Mec1 cells

All work with primary human material was performed in compliance with the national and local regulations. Primary CLL cells were isolated from PB and BM of CLL patients via Biocoll (Biochrom AG, Berlin, Germany) density gradient centrifugation and cultured in RPMI 1640 medium supplemented with 10% fetal calf serum, penicillin (62.5 μg/ml) and streptomycin (100 μg/ml) at a density of 1 × 10⁶ cells/ml. MEC1 cells (ATCC, Manassas, VA, USA) were cultured in IMDM medium containing 10% fetal calf serum, penicillin and streptomycin. Cells were split twice a week at a density of 10⁶ cells per ml medium.
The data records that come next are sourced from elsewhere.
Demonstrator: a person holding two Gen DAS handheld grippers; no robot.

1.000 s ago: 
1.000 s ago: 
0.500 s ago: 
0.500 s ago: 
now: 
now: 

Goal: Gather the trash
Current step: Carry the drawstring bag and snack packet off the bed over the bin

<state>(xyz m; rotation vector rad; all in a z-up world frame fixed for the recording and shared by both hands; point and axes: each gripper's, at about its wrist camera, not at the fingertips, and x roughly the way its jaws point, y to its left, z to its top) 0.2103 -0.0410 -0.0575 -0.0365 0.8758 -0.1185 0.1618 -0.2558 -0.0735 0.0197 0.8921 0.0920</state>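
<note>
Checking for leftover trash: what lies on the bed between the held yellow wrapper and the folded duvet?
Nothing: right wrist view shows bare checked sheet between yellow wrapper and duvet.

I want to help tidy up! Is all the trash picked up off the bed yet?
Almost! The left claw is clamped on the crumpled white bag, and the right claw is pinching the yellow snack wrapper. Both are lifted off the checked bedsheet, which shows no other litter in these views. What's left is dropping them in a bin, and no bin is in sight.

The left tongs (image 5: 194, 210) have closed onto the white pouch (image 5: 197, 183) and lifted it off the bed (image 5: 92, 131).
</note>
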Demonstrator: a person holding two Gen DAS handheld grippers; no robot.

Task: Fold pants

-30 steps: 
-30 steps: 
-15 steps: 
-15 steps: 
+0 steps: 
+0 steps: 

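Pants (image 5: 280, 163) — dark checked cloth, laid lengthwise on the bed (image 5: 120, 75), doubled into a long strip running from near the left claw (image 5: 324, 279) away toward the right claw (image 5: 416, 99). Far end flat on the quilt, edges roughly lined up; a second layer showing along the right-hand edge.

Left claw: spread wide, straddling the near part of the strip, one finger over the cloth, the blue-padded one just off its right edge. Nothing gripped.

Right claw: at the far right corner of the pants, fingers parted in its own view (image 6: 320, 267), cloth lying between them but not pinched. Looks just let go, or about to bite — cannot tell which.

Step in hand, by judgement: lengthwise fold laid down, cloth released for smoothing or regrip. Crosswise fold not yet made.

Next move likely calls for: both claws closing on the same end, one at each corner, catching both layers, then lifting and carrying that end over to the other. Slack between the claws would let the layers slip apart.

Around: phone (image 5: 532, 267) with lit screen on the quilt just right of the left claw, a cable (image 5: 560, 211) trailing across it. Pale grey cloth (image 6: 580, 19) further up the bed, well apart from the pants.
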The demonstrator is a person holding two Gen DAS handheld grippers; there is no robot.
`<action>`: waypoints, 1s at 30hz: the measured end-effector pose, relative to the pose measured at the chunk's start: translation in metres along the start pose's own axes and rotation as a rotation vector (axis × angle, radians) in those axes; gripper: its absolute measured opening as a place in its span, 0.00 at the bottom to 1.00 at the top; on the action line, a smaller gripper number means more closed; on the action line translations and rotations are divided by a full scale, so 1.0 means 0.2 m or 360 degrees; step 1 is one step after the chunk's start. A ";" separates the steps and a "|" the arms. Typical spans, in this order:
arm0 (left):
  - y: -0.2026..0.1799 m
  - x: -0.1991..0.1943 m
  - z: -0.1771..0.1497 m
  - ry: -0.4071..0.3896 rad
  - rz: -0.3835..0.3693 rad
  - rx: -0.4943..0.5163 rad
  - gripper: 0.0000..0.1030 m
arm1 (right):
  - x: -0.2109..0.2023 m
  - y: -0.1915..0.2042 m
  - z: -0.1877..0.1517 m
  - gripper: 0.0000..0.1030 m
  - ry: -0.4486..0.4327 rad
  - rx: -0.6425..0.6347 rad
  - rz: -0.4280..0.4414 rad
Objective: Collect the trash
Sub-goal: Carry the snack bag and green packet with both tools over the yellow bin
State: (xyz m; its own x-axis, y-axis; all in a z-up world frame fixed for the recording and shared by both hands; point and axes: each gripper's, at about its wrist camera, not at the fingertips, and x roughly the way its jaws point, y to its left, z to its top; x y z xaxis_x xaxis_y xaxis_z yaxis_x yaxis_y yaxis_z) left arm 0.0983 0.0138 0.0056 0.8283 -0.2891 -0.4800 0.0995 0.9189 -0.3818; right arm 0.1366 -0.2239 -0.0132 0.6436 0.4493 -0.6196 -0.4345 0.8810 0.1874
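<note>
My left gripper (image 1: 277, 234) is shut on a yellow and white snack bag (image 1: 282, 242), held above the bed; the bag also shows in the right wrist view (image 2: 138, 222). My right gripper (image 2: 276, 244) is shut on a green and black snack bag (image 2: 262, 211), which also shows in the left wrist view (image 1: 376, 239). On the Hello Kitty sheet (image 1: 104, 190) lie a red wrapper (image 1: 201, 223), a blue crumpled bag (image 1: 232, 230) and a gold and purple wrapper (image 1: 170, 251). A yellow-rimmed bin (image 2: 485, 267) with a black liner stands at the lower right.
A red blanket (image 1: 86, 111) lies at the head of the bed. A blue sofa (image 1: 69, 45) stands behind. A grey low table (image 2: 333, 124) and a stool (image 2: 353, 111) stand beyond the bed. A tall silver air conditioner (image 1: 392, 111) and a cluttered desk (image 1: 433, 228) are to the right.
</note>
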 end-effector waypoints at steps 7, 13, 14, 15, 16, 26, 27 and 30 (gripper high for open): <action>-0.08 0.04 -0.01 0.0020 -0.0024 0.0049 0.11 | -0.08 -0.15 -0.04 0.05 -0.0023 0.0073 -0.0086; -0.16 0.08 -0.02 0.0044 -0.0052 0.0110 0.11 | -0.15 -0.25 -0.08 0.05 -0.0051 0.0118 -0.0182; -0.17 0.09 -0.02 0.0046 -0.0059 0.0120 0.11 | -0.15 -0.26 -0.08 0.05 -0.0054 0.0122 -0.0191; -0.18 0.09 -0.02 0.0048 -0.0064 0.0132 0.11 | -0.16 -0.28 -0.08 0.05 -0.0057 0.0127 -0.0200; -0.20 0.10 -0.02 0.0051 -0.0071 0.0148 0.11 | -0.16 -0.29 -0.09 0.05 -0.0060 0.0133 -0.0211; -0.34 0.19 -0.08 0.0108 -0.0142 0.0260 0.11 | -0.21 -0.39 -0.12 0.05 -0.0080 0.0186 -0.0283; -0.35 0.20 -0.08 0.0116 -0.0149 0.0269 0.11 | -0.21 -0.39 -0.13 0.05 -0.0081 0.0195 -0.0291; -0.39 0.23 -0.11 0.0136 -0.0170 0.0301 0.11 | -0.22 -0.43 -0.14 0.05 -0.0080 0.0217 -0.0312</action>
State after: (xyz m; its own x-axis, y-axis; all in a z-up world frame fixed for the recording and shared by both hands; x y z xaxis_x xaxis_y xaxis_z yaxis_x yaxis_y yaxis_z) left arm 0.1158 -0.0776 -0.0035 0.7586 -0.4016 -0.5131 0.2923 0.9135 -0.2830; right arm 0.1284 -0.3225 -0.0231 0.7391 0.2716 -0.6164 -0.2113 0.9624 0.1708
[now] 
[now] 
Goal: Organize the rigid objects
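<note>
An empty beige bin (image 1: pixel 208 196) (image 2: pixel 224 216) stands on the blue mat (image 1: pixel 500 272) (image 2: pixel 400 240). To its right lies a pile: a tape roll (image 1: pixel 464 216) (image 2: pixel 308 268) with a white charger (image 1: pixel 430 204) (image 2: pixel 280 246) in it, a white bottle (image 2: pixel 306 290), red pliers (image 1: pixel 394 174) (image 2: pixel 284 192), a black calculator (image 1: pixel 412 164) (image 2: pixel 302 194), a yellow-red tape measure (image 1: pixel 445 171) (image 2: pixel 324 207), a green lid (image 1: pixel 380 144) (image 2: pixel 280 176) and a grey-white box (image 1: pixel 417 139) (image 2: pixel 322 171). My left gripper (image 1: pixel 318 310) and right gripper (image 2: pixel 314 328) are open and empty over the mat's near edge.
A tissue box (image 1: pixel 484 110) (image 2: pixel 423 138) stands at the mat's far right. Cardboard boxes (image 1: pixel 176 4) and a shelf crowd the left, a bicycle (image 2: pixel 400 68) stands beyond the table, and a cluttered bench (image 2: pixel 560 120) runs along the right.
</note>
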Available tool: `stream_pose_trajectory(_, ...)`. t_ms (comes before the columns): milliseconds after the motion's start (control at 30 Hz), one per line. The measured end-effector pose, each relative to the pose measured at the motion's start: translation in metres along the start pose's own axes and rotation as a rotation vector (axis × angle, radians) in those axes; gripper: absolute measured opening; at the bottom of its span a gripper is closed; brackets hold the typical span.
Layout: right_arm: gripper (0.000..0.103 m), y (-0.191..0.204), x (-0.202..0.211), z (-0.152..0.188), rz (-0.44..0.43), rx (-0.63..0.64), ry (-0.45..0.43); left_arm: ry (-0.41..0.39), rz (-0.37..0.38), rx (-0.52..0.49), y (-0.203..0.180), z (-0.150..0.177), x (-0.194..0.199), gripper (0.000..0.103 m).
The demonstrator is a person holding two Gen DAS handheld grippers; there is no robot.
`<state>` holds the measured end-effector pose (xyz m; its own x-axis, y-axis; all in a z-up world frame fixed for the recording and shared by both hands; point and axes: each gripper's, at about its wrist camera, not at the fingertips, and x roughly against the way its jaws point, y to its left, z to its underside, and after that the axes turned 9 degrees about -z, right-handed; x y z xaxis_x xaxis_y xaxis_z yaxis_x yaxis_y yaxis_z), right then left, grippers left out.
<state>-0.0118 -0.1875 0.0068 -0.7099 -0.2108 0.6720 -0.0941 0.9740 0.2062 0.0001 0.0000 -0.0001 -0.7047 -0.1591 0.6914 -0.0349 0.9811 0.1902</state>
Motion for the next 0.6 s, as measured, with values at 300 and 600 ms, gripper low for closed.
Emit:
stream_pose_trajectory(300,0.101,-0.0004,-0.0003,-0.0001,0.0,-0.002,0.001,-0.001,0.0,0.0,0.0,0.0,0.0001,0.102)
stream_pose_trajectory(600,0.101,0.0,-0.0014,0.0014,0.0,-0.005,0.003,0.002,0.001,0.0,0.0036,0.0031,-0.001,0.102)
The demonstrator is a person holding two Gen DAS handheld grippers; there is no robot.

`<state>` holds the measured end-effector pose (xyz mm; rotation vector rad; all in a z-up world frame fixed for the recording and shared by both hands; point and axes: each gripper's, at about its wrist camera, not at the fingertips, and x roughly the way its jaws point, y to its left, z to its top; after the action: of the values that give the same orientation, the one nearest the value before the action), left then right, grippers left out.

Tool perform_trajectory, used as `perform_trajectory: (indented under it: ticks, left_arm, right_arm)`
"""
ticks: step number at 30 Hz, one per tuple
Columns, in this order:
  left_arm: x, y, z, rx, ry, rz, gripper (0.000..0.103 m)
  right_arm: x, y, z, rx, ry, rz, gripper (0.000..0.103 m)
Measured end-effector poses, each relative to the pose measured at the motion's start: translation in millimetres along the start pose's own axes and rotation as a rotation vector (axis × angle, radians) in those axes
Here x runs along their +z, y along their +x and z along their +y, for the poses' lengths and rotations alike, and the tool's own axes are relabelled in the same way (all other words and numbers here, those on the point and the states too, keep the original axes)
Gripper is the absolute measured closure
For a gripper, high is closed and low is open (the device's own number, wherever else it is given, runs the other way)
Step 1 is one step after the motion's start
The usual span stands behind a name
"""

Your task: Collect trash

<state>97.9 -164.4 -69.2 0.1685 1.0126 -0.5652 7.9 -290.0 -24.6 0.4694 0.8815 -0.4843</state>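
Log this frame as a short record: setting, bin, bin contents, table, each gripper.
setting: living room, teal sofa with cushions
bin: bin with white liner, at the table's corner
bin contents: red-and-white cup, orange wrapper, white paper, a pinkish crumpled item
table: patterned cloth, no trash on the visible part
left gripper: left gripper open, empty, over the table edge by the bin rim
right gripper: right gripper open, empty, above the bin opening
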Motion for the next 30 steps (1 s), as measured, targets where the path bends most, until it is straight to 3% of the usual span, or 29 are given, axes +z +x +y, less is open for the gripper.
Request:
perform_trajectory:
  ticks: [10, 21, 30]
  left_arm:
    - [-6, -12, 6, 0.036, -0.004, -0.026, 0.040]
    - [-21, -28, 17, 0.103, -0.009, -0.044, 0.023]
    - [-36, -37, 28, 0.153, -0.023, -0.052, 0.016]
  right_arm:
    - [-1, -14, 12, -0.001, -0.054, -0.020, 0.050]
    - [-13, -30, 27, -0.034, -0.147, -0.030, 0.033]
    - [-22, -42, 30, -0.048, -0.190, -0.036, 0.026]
For lentiviral packaging, HEK293FT (ATCC) cells were grown in DMEM supplemented with 10% fetal bovine serum (Life Technologies), penicillin and streptomycin, L-glutamate (100x concentrate, Life Technologies) and essential amino acids (100 × concentrate, Life Technologies) and split three times a week in a ratio of 1:5. Dactolisib, pictilisib, rapamycin, wortmannin (LC Laboratories, Woburn, MA, USA) and GANT61 (Merck, Darmstadt, Germany) were dissolved in dimethylsulfoxide, stored as stock solution at −20 and diluted to final concentrations as indicated in the Results section.